As artificial intelligence (AI) continues to evolve and permeate various aspects of industry and life, ensuring public confidence in the underlying technologies that result in AI is paramount. This discussion explores the critical role of responsible AI practices and the ethical citizenship that AI providers must adopt to foster and reinforce trust among users. With the anticipated growth of AI applications across industries, computer scientists and engineers will face an increasing burden of responsibility to create systems that prioritize fairness, accountability, and transparency.

We will discuss the current landscape of public perception regarding AI and the essential principles that are foundational to responsible AI development. As AI becomes more pervasive, the industry must engage diverse stakeholders and promote transparency to address concerns about bias and inequality. Furthermore, we must examine the benefits and challenges of regulatory frameworks in guiding ethical practices and enhancing public trust.

An outcome of this discussion is to highlight actionable strategies for AI providers to demonstrate their commitment to responsible citizenship. Ultimately, this discussion will outline a vision for the future, emphasizing that the path to widespread AI adoption hinges on the industry’s ability to uphold its ethical obligations and build lasting trust with the public.

Spring 2025 Short Presentations of Student Research and Awards

Dept Event

Stevenson 1300
Monday, April 28, 2025

Short presentations of research carried out by Sonoma State Computer Science Students, and CS awards.

Spring 2025 Presentations of Student Capstone Projects

Dept Event

Stevenson 1300
Monday, May 5, 2025

Short presentations of capstone projects carried out by Sonoma State Computer Science Students

A Deep Learning Approach for Cloud Masking in GeoNEX Data Products

Kyle Kabasares

Kyle Kabasares
NASA Ames Research Center

Stevenson 1300
Monday, September 8, 2025

Accurately identifying clouds in satellite images is important for studying the Earth’s surface. Traditional methods, such as radiative transfer models and basic machine learning techniques, often struggle to process complex satellite data from the GOES-R system. In this work, I developed a deep learning-based approach to improve cloud masking by combining spatial and temporal information.

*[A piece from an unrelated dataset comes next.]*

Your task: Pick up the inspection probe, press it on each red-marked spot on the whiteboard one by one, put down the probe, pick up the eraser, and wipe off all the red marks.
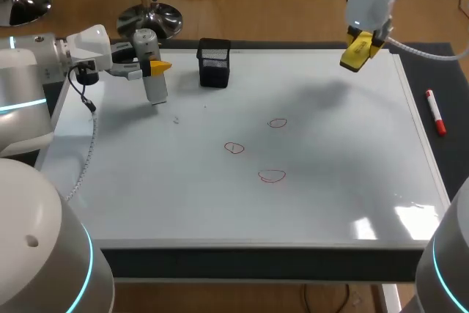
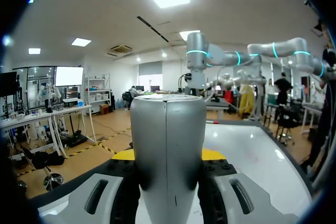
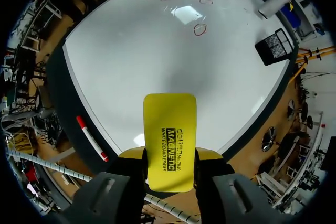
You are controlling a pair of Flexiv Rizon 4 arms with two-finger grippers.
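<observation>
The inspection probe (image 1: 152, 71), a grey cylinder, stands upright over the whiteboard's (image 1: 330, 181) far left part, with my left gripper (image 1: 152, 68) shut on its middle. In the left wrist view the probe (image 2: 168, 145) fills the space between the fingers (image 2: 121, 182). High over the far right of the board, my right gripper (image 1: 360, 48) is shut on the yellow eraser (image 1: 357, 54); in the right wrist view the eraser (image 3: 169, 140) sticks out ahead of the gripper (image 3: 169, 157). Three red marks (image 1: 277, 123) (image 1: 234, 148) (image 1: 272, 175) lie mid-board, far from both grippers.
A black mesh cup (image 1: 214, 62) stands at the board's far edge, just right of the probe. A red marker (image 1: 436, 112) lies on the dark table beside the board's right edge; the right wrist view shows the marker (image 3: 92, 138) below the eraser.
</observation>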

I built a U-Net convolutional neural network (CNN) to analyze images pixel by pixel, classifying each pixel as CLEAR, PARTLY CLOUDY, or CLOUDY. The model was trained using a set of carefully selected satellite images and achieved nearly 88% accuracy on test and validation data. However, some challenges remain, such as distinguishing clouds from shadows and snow-covered mountains, which can lead to misclassification. Future improvements will focus on optimizing input data, refining the labeling process, and designing better methods to measure model reliability.